In the months after the wedding, when they moved to his grandparents’ farm, into the long white house outside Stellenbosch, Nora learned the ways of her new tribe, the formalities of the language with all its cloying diminutives, the little pot, the little sister, the little mistress. In private, our mother asked my sister if her new husband’s family was treating her well. My sister did not answer at first, then said, too brightly, Yes, Mother, they treat me well.

When we were visiting her I upset an antique plate hand-painted with delicate blue flowers, breaking it on the dung floor that was polished with ox-blood and studded with peach pits, perhaps imagining how my sister’s mother-in-law would react.

Years passed. By the time I returned from Europe my brother-in-law was something important in the National Party. My own politics had been, as is so often said these days, ‘radicalized’ — chiefly by my time in England, and the people I met there, the books I was suddenly allowed to read without fear of discovery or sanction. On returning home, I met your father. We found each other through like-minded friends who arranged for us to meet, and, liking each other well enough, we decided to get married. I had your brother Mark, and as your father became more cautious, more concerned not to jeopardize his newly won place in the university, I became more radical, writing and publishing and attending meetings the wife of a professor should not have attended. It was enough to get me noticed by people on both sides, and at a meeting one night I let slip that my sister and her husband were going to be in Cape Town for a few nights. One of my associates asked, as casually as you please, if they would be staying with me. Don’t be ridiculous, I said. My sister’s husband would never accept my hospitality. They’re staying at some fancy guest house. Did I know the name? The name of the guest house? Of course I did — and let it trip from the end of my tongue.

I did not know it was supposed to be a secret, or that their arrangements were for my ears only, that my sister, in trusting me, was trying to extend a hand of friendship, even of reconciliation.

You are right to protest.

Without doubt I knew. I knew the delicacy of the information I held. I chose to forget. I have spent the rest of my life speculating why.
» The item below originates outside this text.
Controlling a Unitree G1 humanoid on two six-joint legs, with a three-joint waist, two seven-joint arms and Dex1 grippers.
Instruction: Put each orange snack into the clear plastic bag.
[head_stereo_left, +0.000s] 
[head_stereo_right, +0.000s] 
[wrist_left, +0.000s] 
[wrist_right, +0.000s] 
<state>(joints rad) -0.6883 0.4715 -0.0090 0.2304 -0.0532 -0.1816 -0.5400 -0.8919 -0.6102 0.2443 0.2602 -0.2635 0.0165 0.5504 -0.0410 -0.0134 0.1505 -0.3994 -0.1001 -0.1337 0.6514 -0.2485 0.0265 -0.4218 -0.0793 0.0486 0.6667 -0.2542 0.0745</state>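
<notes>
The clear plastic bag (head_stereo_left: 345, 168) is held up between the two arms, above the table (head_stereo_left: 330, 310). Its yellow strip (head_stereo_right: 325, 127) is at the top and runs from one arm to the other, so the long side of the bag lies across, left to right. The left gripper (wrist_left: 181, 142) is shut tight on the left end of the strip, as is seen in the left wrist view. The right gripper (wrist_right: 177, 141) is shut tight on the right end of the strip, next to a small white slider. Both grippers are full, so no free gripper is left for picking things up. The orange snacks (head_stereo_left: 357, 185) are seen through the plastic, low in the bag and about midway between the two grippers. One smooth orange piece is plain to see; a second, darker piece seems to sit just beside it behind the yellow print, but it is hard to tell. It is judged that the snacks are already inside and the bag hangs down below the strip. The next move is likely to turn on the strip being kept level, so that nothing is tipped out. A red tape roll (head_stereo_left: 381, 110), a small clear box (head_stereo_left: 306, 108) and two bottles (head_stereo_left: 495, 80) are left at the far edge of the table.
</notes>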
I imagine the moment of horror, the two of them caught by the intruder in the room of the guest house. Nora and Stephan were in bed together, sheets slick with hair oil, sticky with him, socks on the floor, cold and sharp, sour in the hot room. Woken by the sudden opening of the bedroom door, pushing her body upright in bed, damp with perspiration, seeing the figure outlined in the intruding light from the corridor, she must have wondered, Where are the guards? It must have seemed impossible that they should find themselves bargaining for their lives. Logically, Nora would have expected her husband to intervene to save her, but she must have known there had never been much evidence to suggest he would do anything to endanger himself, to put anyone’s interests above the instincts of his own self-preservation.

I have read the testimony. My sister’s assassin reported that she threatened to scream, to call the guards, to wake the entire guest house. Why, I wonder, at that most crucial hour, did she threaten but fail to act? She looked to her silent husband clutching the bedclothes in terror, and the smell of shit filled the room. (The police, the coroner, they confirmed this.) The intruder went first for my sister while her husband pleaded for his own life, on his knees in the bed. And then it happened. He moved, but not towards the assassin; he scrambled from his bed to the open window, trying to escape, and in the instant in which his legs planted themselves on the floor and his bare white back turned against his wife, the gun moved from her eye and fired into her husband with a soft pffft. She did not scream, or move, but looked at the assassin, who was, the man said, surprised by her silence.